There are several ways BlackCat users can collaborate with each other and notify others outside of BlackCat. If pulling ROT reports, PII reports or specific content searches, there are several ways users can collaborate and notify:

Human-generated email with link: an email is sent from one user to another with a link to the report for review. This is best for collaborating IG users in BlackCat, the recipient is sent directly to the content view of the sender.

System-generated or human-generated email with report: an email is sent to the user with a report attachment in Excel. This is best for employees that do not have access to BlackCat directly. Recipients can see entire list of files and locations and “approve” the disposition of documents with a click in the excel that sends a notification back to the system.
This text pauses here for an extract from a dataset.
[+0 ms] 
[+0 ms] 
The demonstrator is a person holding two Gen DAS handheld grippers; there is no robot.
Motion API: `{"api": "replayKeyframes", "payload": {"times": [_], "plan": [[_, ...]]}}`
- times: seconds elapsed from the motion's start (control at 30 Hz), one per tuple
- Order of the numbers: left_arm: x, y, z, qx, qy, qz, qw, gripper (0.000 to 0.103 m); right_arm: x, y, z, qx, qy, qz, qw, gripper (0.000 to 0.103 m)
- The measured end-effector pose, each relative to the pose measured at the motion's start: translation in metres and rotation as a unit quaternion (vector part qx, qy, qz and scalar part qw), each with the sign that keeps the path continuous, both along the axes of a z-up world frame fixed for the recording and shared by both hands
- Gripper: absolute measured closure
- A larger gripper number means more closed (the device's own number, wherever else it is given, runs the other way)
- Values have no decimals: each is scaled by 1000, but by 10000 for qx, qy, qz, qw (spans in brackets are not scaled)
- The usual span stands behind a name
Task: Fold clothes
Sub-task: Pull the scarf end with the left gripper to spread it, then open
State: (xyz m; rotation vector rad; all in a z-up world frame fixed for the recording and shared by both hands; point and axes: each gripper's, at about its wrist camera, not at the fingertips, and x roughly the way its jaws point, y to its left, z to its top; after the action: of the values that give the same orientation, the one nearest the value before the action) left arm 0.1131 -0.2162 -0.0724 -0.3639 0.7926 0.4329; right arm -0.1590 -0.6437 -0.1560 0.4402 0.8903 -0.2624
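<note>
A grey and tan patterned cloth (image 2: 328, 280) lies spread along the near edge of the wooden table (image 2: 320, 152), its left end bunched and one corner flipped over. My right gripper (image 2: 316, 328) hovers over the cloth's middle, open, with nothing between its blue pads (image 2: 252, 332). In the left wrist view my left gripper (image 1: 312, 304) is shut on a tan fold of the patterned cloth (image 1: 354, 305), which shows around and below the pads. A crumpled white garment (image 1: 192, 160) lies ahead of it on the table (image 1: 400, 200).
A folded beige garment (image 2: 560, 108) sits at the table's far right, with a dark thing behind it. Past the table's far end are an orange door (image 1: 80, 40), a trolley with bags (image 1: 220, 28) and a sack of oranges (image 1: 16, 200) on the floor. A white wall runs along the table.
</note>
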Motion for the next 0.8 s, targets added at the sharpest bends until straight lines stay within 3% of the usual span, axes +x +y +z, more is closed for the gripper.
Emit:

System-generated email with link: a notification can be sent to users when a variety of triggers are met. This is best for recurring notifications by content volume (ex. notify me when it gets to 100GB), by date (ex. notify me every 60 days) or by obsolete reason (ex. notify me when documents expire).

Implementation, Services & Licensing

What is Valora's pricing model?
Following one-time set-up and configuration fees, Valora is an annual Software-as-a-Service (SaaS) licensing model with ongoing Professional Services to support the implementation and the Client.
 
What is the process of implementing Valora's AutoClassification platform?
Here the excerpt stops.